Now sporting the best of moods with time available I head to Fopp where to my delight the shop is near empty because most people (the fools) are still at work. Upstairs the most amazingly distorted music is playing and when I actually ask the guy behind the till what it is it turns out to be A Place To Bury Strangers. In my mood I am immediately and snap up the record in seconds. Whenever I’m in a good frame of mind I tend to happily spend money which ultimately sees me additionally buying records by Mudhoney, the Melvins, Ol’ Dirty Bastard as well as Bubba Ho-tep on DVD (which I already have on DVD just not with the Elvis directors commentary) and a book about Freud all for only £26.



From here I head over to the BFI at the Southbank where my second movie of the day is playing in the form of Double Take which is set to be some kind of garbled documentary centred around Alfred Hitchcock. I expect deep meaning and Adam Curtis-esqe methods.

I choose to walk from Leicester Square to the Southbank because it is a truly pleasant walk passing Trafalgar Square and crossing The Strand before heading over the Golden Jubilee Bridge with the Millennium Wheel/London Eye on one side of the Thames and the Houses Of Parliament on the other. I haven’t been to many of the great cities of the world but I can’t help but feel they will struggle to top this.

With time to kill/spend I settle into the bar at the BFI buying a drink and overpriced crisps which were apparently made using a kettle at some point. With a bag full of goodies from Fopp and the sun drenched over my view of the Thames on an afternoon of freedom I just cannot complain.
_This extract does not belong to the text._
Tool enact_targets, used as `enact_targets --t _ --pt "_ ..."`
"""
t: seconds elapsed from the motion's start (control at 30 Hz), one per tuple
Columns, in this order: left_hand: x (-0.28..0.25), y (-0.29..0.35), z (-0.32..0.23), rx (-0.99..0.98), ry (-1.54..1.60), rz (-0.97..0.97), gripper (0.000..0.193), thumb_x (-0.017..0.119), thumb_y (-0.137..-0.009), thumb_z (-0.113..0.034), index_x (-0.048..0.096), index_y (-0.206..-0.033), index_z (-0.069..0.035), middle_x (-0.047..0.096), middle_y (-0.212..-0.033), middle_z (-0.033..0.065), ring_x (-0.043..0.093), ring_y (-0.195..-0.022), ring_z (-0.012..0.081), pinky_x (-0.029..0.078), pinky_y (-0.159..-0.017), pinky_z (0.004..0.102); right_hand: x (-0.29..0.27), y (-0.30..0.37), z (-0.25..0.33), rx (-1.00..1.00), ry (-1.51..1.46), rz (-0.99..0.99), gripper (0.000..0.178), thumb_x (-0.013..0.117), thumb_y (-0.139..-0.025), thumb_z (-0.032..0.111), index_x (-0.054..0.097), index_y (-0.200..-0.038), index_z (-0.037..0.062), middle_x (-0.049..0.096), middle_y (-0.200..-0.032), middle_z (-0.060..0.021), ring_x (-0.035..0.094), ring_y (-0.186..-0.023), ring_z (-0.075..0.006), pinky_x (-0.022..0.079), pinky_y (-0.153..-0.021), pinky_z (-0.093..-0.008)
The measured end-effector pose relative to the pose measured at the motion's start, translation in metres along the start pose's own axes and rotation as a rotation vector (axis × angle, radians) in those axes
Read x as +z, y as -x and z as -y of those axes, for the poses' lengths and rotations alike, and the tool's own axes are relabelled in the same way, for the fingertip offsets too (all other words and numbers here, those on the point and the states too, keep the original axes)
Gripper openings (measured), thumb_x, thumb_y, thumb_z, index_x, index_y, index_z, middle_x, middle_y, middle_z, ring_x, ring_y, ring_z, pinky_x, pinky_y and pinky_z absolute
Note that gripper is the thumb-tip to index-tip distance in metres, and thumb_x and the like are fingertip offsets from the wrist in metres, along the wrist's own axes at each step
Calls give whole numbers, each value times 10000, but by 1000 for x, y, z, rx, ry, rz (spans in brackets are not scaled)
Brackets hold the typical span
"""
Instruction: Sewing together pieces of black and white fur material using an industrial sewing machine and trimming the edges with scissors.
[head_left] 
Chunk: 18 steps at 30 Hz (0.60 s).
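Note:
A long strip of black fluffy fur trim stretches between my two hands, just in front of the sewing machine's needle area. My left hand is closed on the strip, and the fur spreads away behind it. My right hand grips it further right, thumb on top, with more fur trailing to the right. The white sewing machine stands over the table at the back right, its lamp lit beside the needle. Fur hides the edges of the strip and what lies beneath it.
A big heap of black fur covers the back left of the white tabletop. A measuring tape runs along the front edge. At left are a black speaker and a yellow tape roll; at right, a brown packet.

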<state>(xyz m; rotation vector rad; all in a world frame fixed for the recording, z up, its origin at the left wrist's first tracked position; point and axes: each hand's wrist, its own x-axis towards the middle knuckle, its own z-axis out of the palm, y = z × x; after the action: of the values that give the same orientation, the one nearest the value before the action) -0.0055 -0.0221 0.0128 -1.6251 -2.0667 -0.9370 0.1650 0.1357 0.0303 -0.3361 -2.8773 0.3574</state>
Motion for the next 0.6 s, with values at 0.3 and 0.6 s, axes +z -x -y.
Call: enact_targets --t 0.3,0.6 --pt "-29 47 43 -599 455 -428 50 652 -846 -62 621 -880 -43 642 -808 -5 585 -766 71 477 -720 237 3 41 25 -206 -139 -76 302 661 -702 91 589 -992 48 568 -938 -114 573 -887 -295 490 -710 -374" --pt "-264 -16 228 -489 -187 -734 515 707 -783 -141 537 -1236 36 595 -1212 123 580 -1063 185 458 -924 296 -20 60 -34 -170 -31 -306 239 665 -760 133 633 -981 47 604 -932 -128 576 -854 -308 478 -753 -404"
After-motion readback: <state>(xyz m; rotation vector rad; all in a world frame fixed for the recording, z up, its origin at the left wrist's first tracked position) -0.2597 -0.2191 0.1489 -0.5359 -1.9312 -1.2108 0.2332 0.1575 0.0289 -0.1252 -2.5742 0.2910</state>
Double Take indeed turns out to be a mashed up documentary paralleling Alfred Hitchcock with key political events in the sixties while also studying the mystique of the man via a seasoned lookalike and sharp comparisons. The resulting mish mash is like an unfocused Adam Curtis documentary that is something of a visual treat that is experimental and slightly unclear with its purpose and focus. It puts a lot of weight onto Collers coffee and how the method in which it was marketed echoed attitudes of the time, not least that of Hitchcock to his leading ladies.

Initially it centres on Hitchcock at the time of making The Birds and what was going on in the world at that time. Suddenly once again I find myself confronted with the infamous footage of Khrushchev larging it with Nixon in tow (long before he was revealed as evil) which I only recently saw for the first time in It Felt Like A Kiss by Adam Curtis. You get the impression that the filmmaker is suggesting that the suspense and tension generated in the films of Hitchcock echo those of his Russian doppelganger. At this point another Hitchcock lookalike gets thrown into the mix as a modern doppelganger (double) describes what it is like to live his life looking like such a famous individual and how it has helped and hindered.

In the end the documentary turns out to be just what I was hoping it would be making for a pleasant surprise as I head home. I wind up on pretty much my usual train home ultimately meaning my day out doesn’t equate to more than a normal day of business.

When I get back to Colchester I settle into an average Thursday night after having an exceptional Thursday day.